Dr. Jonas Tinius – Beyond the Universal Machine. Difficult Heritage Spectres in European Museums of World
(Berlin-Brandenburg Office for Everyday Culture, Institute for European Ethnology, Humboldt-Universität zu Berlin)
Abstract
This habilitation project analyses curatorial narratives of world that grapple with the difficult legacies of the European World Museum. It documents and analyses artistic and curatorial approaches to world-production that respond to the crisis of the Western universal museum and its colonial legacies. The project unravels struggles within the field of cultural production, especially the tension between statist cultural musealisation and grassroots social mobilisation in the context of major world heritage developments in Germany, Italy, and France. Based on long-term participant observation, it documents institutions and forms of cultural production that grapple with the in-between, the interstitial, and which act as intermediaries and prisms that open a broader spectrum of socio-cultural production.

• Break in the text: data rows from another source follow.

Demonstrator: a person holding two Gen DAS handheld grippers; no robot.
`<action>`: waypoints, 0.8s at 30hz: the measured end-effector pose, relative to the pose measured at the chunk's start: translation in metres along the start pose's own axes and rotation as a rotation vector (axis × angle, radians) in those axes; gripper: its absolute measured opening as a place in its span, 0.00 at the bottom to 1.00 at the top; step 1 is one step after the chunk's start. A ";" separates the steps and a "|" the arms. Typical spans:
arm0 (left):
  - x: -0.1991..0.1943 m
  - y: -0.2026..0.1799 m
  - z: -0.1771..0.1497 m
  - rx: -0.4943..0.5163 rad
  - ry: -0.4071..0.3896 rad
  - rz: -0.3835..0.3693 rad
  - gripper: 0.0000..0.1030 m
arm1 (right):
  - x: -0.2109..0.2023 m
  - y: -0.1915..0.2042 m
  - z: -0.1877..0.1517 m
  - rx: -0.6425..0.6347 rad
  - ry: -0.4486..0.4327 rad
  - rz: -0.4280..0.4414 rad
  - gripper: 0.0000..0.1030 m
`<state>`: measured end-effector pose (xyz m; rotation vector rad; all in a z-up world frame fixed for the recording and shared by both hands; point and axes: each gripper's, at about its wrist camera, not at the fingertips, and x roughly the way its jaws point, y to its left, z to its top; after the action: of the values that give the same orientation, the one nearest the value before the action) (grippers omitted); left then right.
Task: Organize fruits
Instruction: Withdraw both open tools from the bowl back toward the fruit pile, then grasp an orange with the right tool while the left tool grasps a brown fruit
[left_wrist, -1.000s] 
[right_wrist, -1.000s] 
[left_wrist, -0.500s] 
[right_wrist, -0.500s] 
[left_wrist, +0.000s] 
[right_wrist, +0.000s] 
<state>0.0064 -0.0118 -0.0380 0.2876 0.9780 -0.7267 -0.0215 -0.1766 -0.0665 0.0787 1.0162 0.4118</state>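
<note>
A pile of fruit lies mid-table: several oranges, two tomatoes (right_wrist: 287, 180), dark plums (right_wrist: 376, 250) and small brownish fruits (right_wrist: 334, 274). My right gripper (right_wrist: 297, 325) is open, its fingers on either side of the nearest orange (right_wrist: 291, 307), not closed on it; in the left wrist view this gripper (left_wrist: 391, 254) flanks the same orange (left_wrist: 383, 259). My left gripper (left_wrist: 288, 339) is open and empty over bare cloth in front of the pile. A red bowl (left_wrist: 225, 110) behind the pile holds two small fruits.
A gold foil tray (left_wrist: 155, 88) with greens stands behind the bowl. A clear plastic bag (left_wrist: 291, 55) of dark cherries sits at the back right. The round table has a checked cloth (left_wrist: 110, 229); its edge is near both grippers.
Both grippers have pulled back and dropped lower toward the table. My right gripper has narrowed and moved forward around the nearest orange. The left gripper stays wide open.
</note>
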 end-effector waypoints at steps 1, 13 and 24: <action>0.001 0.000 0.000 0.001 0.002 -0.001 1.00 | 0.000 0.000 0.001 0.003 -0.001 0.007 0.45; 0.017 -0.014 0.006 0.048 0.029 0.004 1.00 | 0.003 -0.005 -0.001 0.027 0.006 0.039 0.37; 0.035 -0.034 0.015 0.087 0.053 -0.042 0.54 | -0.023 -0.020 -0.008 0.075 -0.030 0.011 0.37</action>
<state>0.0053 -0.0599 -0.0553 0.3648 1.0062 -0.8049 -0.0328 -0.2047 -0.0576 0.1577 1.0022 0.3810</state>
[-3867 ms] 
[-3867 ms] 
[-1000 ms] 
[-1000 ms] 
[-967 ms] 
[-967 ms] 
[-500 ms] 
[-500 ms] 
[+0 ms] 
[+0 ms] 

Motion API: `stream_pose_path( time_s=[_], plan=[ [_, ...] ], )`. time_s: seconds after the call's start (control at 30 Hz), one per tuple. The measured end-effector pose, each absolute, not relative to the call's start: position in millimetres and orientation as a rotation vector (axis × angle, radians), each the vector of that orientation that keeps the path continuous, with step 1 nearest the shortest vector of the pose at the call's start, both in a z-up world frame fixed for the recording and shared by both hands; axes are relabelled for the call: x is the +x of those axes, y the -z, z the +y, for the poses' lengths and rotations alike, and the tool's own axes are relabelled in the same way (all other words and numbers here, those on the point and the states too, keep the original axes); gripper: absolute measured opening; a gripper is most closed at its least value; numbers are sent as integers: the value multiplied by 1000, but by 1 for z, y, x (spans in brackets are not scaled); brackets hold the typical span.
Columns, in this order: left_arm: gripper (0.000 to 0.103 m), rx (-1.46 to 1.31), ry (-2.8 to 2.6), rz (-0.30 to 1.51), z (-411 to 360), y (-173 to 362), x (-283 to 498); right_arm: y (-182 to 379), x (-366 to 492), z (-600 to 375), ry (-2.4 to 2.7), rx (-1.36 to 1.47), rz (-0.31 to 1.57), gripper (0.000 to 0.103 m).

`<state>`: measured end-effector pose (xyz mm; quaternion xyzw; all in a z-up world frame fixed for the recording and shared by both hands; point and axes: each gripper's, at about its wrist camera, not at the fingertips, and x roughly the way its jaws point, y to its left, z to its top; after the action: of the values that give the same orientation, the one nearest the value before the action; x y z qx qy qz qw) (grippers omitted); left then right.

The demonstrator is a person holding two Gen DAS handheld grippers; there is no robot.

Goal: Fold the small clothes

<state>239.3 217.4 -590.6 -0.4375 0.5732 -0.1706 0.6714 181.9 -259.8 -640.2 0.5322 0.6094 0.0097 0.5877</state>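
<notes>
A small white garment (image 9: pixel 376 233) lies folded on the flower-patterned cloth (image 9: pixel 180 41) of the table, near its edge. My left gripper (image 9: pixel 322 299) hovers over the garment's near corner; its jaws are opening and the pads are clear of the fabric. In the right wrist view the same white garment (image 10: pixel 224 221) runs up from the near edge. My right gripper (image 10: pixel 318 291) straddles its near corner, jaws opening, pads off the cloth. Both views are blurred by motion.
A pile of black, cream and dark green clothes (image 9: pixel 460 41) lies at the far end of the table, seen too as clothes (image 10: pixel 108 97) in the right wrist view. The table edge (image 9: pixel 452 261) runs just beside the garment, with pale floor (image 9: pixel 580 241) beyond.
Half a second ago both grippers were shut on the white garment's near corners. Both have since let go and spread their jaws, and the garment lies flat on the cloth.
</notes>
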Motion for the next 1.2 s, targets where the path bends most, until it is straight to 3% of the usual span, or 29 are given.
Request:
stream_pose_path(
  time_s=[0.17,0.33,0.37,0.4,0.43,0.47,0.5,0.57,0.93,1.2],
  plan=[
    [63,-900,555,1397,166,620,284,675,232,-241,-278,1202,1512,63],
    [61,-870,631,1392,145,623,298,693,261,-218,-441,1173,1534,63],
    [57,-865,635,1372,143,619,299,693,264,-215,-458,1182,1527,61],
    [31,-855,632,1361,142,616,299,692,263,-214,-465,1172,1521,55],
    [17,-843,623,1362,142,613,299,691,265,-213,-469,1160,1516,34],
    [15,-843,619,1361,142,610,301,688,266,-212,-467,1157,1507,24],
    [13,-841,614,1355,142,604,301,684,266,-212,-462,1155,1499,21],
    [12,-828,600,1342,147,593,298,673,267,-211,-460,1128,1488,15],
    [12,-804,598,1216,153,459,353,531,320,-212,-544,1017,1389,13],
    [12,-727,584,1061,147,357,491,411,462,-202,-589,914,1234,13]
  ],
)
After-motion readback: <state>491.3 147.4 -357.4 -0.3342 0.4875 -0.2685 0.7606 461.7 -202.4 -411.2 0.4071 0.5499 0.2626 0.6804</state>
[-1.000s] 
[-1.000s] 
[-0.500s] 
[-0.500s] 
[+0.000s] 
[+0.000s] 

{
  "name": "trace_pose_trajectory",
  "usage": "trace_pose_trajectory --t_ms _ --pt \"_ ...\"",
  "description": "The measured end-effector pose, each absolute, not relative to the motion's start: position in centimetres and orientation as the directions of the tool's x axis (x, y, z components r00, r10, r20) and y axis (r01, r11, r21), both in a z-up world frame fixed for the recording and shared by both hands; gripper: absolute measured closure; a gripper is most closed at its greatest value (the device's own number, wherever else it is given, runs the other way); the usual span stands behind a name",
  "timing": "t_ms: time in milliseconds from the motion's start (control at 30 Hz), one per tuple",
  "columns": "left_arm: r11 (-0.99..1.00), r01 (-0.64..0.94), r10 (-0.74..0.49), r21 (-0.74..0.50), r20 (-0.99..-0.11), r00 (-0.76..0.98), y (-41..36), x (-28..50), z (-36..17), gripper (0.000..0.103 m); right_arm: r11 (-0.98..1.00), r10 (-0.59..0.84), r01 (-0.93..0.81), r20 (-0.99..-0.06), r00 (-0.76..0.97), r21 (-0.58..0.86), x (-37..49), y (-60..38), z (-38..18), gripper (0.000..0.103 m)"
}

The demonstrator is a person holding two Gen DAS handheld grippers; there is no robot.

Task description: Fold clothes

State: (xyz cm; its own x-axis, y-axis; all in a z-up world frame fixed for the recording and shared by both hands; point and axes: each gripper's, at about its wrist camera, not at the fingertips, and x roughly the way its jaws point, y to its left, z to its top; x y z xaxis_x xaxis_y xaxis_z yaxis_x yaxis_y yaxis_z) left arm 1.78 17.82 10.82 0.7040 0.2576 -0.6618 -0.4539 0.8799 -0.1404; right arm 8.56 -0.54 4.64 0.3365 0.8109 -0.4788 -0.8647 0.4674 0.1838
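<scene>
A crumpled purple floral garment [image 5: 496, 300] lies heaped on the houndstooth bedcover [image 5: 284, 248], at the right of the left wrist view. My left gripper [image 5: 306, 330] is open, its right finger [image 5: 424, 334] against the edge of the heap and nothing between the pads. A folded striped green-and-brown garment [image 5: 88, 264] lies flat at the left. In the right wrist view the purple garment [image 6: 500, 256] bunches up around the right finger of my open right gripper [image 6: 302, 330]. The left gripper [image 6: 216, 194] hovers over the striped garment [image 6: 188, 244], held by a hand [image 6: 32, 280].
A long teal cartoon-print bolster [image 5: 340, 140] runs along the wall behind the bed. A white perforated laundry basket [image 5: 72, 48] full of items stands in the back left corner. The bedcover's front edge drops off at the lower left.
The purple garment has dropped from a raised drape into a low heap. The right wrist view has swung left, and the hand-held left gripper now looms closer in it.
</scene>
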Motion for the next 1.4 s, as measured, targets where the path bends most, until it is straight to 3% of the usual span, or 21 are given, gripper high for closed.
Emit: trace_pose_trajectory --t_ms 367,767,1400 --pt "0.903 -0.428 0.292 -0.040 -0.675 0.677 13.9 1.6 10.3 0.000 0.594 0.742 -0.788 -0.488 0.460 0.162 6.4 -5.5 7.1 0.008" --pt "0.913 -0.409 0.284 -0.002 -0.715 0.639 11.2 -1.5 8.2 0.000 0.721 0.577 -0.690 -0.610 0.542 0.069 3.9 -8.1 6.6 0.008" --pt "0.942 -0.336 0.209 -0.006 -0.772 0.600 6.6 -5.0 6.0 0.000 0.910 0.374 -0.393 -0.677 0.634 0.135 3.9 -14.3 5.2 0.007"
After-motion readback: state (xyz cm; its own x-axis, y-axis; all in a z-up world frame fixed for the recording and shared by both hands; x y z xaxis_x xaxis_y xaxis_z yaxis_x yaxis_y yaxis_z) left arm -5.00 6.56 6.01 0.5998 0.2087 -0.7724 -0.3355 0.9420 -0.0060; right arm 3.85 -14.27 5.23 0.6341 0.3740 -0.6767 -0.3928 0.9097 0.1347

Against the backdrop of three major sites of world heritage production – the Humboldt Forum in Berlin, the Palazzo di Brera in Milan, and the MuCeM in Marseille, it follows actors that operate against, but more often within a closely tied oppositional stance that could be described as a minor position. It is from this, often awkward and not clearly defined, positionality, occupied by activist cultural organisations, small artistic collectives, publishing houses, emergent curatorial teams, and non-commercial galleries that this project unfolds possibilities of minor narratives of world, which are emergent, that is, not yet defined and therefore elusive, hard to grasp. This project's perspective on these practices avoids an all-too-easy Manicheanism, between small and large, state and non-state, hegemonic and counter-hegemonic, offering instead a glimpse of cultural production that troubles from within to construct non-normative narratives of world, which are emergent, that is, not yet defined and therefore in-the-making. Through collaborative, multimodal, and experimental modes of fieldwork, which include curating and exhibition-making itself, this project also asks what consequences this form of curating of world after world may have for a different modality of fieldwork, ethnography, and anthropology on and amid these heritage transformations.